The task
Copy every entry exactly.
Start of Data shown
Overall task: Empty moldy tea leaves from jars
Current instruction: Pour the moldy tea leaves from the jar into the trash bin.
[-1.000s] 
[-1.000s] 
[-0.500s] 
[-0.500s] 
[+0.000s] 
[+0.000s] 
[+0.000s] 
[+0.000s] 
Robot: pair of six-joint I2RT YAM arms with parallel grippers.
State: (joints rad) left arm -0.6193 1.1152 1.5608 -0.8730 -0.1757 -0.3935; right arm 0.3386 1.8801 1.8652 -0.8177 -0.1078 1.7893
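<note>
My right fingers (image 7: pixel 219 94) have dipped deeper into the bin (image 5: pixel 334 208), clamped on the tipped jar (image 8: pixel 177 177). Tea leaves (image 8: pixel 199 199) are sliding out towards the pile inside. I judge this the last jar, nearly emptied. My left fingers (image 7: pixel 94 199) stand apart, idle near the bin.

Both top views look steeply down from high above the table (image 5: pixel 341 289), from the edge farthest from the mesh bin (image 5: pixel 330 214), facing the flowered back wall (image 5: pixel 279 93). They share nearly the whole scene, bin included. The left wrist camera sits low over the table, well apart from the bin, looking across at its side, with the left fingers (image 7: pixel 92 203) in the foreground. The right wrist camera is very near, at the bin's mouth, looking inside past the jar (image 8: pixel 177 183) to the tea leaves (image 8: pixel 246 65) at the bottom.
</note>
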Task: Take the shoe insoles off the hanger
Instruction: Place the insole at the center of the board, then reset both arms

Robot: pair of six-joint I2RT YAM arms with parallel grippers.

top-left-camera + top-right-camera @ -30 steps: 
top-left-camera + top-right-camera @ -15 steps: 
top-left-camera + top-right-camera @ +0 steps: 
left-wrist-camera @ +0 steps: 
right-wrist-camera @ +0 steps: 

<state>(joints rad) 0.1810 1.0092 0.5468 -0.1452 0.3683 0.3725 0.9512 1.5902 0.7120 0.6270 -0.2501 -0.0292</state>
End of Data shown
Result of this task
Overall task: Empty moldy tea leaves from jars
Current instruction: Pour the moldy tea leaves from the jar into the trash bin.
[-1.000s] 
[-1.000s] 
[-0.500s] 
[-0.500s] 
[+0.000s] 
[+0.000s] 
[+0.000s] 
[+0.000s] 
Robot: pair of six-joint I2RT YAM arms with parallel grippers.
State: (joints rad) left arm -0.6193 1.1152 1.5608 -0.8730 -0.1757 -0.3935; right arm 0.3386 1.8801 1.8652 -0.8177 -0.1078 1.7893
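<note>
My right fingers (image 7: pixel 219 94) have dipped deeper into the bin (image 5: pixel 334 208), clamped on the tipped jar (image 8: pixel 177 177). Tea leaves (image 8: pixel 199 199) are sliding out towards the pile inside. I judge this the last jar, nearly emptied. My left fingers (image 7: pixel 94 199) stand apart, idle near the bin.

Both top views look steeply down from high above the table (image 5: pixel 341 289), from the edge farthest from the mesh bin (image 5: pixel 330 214), facing the flowered back wall (image 5: pixel 279 93). They share nearly the whole scene, bin included. The left wrist camera sits low over the table, well apart from the bin, looking across at its side, with the left fingers (image 7: pixel 92 203) in the foreground. The right wrist camera is very near, at the bin's mouth, looking inside past the jar (image 8: pixel 177 183) to the tea leaves (image 8: pixel 246 65) at the bottom.
</note>
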Task: Take the shoe insoles off the hanger
Instruction: Place the insole at the center of the board, then reset both arms

Robot: pair of six-joint I2RT YAM arms with parallel grippers.

top-left-camera + top-right-camera @ -30 steps: 
top-left-camera + top-right-camera @ -15 steps: 
top-left-camera + top-right-camera @ +0 steps: 
left-wrist-camera @ +0 steps: 
right-wrist-camera @ +0 steps: 

<state>(joints rad) 0.1810 1.0092 0.5468 -0.1452 0.3683 0.3725 0.9512 1.5902 0.7120 0.6270 -0.2501 -0.0292</state>

Nothing further is required of the output.